§ PROBLEM STATEMENT
Images are to be dropped, and the rest of the data reproduced exactly.

§ DATASET EXTRACT
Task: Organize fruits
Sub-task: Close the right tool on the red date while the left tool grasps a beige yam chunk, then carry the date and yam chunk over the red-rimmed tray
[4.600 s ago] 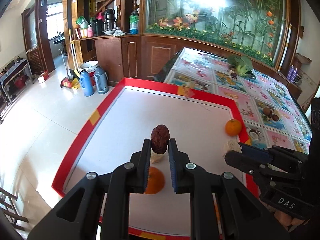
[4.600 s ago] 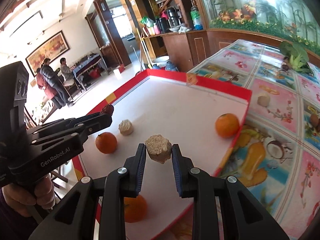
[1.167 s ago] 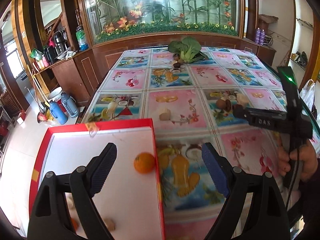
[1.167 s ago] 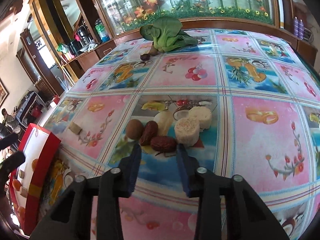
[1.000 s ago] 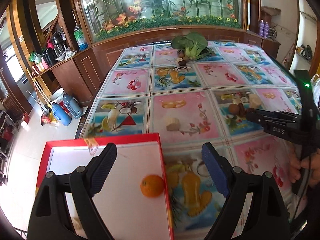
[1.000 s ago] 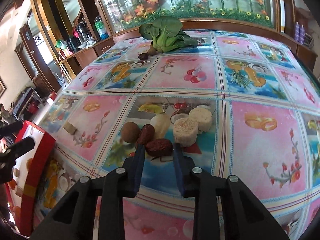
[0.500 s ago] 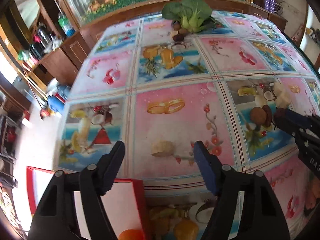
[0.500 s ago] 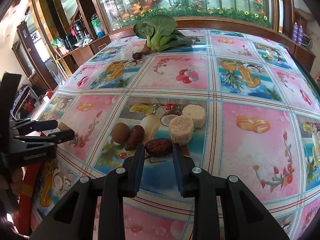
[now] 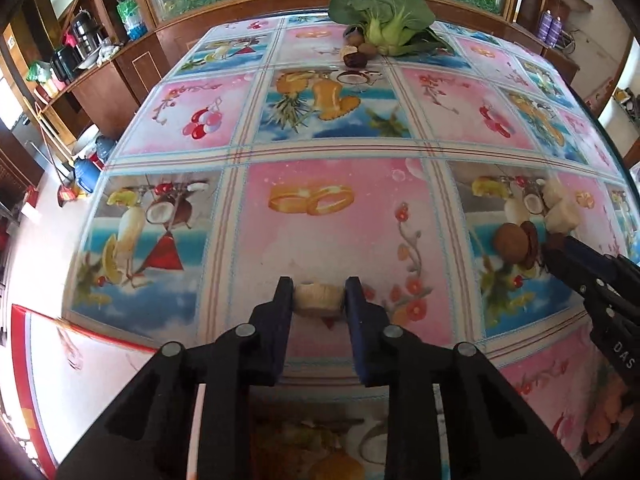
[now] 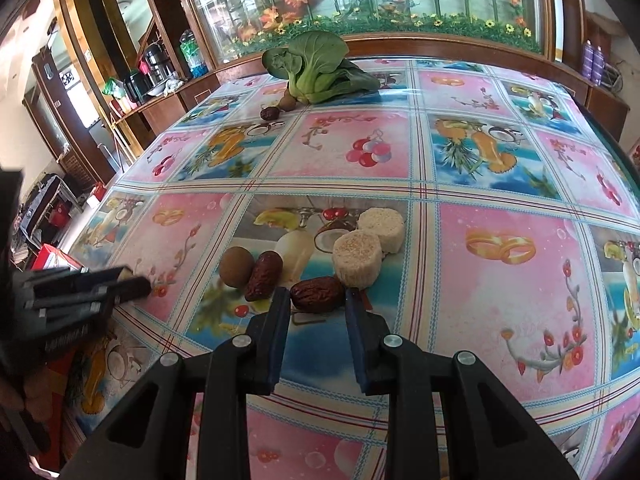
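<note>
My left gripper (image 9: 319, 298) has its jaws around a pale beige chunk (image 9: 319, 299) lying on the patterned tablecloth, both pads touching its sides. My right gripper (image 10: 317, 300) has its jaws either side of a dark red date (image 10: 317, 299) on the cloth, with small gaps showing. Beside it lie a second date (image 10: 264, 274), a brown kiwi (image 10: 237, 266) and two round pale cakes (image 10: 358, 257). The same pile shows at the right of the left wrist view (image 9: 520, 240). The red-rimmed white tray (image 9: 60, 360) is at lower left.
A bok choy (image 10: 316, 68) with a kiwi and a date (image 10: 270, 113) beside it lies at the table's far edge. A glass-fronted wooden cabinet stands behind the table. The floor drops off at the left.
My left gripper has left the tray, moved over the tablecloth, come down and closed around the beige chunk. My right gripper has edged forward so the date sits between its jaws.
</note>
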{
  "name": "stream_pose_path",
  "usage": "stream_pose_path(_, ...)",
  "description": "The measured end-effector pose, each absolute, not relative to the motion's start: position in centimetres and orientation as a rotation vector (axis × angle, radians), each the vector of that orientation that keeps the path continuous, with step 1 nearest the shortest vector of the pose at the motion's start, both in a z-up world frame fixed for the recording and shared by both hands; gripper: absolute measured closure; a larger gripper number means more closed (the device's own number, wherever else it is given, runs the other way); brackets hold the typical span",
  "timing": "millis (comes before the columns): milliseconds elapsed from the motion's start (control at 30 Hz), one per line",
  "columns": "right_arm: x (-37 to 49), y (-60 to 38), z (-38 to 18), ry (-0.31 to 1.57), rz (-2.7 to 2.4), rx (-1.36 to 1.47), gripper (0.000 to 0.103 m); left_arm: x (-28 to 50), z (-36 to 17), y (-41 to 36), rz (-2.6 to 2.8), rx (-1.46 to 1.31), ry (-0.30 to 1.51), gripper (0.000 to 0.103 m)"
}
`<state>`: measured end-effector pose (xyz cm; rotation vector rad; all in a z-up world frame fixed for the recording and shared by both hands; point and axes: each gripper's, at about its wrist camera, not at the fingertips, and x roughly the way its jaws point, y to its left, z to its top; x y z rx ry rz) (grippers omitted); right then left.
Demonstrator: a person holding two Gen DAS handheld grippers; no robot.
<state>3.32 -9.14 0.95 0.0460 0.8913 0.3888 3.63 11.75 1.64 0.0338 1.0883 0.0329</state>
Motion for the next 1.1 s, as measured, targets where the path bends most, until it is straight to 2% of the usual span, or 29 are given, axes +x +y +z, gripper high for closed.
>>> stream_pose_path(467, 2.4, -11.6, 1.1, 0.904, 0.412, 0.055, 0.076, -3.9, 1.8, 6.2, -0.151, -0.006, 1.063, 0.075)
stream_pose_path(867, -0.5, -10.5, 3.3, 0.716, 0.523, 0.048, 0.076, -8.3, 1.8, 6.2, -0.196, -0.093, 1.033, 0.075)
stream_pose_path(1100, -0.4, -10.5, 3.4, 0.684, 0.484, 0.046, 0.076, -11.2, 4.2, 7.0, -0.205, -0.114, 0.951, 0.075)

§ EXERCISE SOLUTION
Task: Organize fruits
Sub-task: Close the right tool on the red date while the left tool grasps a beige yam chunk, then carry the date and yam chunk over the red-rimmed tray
[4.600 s ago] 
[4.600 s ago] 
[1.167 s ago] 
[1.167 s ago] 
[1.000 s ago] 
[1.000 s ago] 
[0.500 s ago] 
[0.500 s ago] 
[now] 
[now] 
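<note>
My left gripper (image 9: 319, 298) has its jaws around a pale beige chunk (image 9: 319, 299) lying on the patterned tablecloth, both pads touching its sides. My right gripper (image 10: 317, 300) has its jaws either side of a dark red date (image 10: 317, 299) on the cloth, with small gaps showing. Beside it lie a second date (image 10: 264, 274), a brown kiwi (image 10: 237, 266) and two round pale cakes (image 10: 358, 257). The same pile shows at the right of the left wrist view (image 9: 520, 240). The red-rimmed white tray (image 9: 60, 360) is at lower left.
A bok choy (image 10: 316, 68) with a kiwi and a date (image 10: 270, 113) beside it lies at the table's far edge. A glass-fronted wooden cabinet stands behind the table. The floor drops off at the left.
My left gripper has left the tray, moved over the tablecloth, come down and closed around the beige chunk. My right gripper has edged forward so the date sits between its jaws.
</note>
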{
  "name": "stream_pose_path",
  "usage": "stream_pose_path(_, ...)",
  "description": "The measured end-effector pose, each absolute, not relative to the motion's start: position in centimetres and orientation as a rotation vector (axis × angle, radians), each the vector of that orientation that keeps the path continuous, with step 1 nearest the shortest vector of the pose at the motion's start, both in a z-up world frame fixed for the recording and shared by both hands; gripper: absolute measured closure; a larger gripper number means more closed (the device's own number, wherever else it is given, runs the other way); brackets hold the typical span",
  "timing": "millis (comes before the columns): milliseconds elapsed from the motion's start (control at 30 Hz), one per line",
  "columns": "right_arm: x (-37 to 49), y (-60 to 38), z (-38 to 18), ry (-0.31 to 1.57), rz (-2.7 to 2.4), rx (-1.36 to 1.47), gripper (0.000 to 0.103 m); left_arm: x (-28 to 50), z (-36 to 17), y (-41 to 36), rz (-2.6 to 2.8), rx (-1.46 to 1.31), ry (-0.30 to 1.51), gripper (0.000 to 0.103 m)"
}
`<state>`: measured end-effector pose (xyz cm; rotation vector rad; all in a z-up world frame fixed for the recording and shared by both hands; point and axes: each gripper's, at about its wrist camera, not at the fingertips, and x roughly the way its jaws point, y to its left, z to its top; x y z rx ry rz) (grippers omitted); right then left.
Demonstrator: a person holding two Gen DAS handheld grippers; no robot.
<state>3.32 -9.14 0.95 0.0460 0.8913 0.3888 3.63 11.75 1.64 0.0338 1.0883 0.0329</state>
Motion for the next 1.1 s, as measured, targets where the path bends most, until it is straight to 2% of the usual span, or 29 are given, axes +x +y +z, gripper high for closed.
>>> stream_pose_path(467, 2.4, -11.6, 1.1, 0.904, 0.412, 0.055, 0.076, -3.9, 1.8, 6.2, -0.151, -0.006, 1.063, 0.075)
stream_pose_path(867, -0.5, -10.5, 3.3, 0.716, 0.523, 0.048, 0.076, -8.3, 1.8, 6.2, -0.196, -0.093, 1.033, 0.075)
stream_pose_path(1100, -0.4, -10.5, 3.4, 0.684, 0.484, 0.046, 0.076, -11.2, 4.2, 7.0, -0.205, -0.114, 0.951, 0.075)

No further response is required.